The A to Z of Trademarks

Last week Google revealed that it would now be operating under a newly established company called ‘Alphabet’. In his blog G is for Google Larry Page wrote that the name ‘Alphabet’ means "a collection of letters that represent language, one of humanity’s most important innovations, and is the core of how we index with Google search!"

Surely the founder of Google would understand the value of a name better than anyone? ‘Google’ has been adopted into the everyday language as a verb and has become a modern-day synonym of ‘search’.

And surely we can assume that before Larry Page and Sergey Brin settled on the name of their new parent company, they Googled it.

Well, had Page and Brin entered ‘Alphabet’ in their own search engine, they would have discovered the ‘Alphabet’ trademark belonged to BMW, the German car manufacturer. BMW’s Alphabet provides service packages to corporations with vehicle fleets.

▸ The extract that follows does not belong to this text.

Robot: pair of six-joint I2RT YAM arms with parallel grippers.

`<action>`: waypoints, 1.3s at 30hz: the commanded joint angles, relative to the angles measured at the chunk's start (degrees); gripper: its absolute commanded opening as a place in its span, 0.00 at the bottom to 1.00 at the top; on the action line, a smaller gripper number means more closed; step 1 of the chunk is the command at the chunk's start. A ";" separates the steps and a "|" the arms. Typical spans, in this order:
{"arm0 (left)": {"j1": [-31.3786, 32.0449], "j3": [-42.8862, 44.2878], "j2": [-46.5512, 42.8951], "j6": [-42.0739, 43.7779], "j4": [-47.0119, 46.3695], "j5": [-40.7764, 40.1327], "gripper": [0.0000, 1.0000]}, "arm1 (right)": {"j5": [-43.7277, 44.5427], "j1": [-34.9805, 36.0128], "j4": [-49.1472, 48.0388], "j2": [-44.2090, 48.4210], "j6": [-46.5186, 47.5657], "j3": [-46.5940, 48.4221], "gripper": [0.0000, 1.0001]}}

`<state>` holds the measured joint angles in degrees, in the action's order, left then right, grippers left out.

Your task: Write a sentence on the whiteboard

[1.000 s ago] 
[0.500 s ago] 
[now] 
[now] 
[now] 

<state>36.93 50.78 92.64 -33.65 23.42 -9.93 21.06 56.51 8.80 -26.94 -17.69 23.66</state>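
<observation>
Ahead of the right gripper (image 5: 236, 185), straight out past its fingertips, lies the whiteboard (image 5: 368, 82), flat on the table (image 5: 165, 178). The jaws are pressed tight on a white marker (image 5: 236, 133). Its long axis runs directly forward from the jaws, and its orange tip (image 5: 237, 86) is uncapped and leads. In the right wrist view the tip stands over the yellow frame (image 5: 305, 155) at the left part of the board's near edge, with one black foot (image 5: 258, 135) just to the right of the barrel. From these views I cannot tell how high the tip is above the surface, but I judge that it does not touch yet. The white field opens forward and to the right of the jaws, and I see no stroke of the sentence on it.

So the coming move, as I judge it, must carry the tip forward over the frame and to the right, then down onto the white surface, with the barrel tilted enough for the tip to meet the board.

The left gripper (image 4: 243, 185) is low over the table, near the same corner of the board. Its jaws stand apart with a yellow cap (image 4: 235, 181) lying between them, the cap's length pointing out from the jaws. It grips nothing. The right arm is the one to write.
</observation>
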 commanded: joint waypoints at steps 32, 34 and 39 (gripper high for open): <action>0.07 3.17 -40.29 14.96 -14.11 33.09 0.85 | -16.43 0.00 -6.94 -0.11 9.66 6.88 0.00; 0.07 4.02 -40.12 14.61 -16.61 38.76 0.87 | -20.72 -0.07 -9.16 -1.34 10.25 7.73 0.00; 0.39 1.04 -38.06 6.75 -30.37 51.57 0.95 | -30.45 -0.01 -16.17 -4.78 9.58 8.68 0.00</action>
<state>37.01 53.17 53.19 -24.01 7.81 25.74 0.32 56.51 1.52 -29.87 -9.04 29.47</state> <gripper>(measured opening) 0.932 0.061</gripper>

Following the announced restructure of Google under the ‘Alphabet’ holding company, BMW’s crashed due to the huge amount of online traffic. Google’s ‘Alphabet’ is actually located at the domain, which has since been blocked in China despite extensive local coverage of the company’s restructuring.

Micaela Sandstede, a BMW spokeswoman in Munich, told the NY Times that “we are not planning to sell the domain” and that BMW is examining whether any trademark infringement has taken place. According to the U.S. Patent and Trademark Office, a trademark infringement occurs if a different company’s use of the name creates confusion with consumers. Google is involved in the auto industry through their experimentation with self-driving cars and the creation of an Android operating system.

Google has declined to comment on the situation.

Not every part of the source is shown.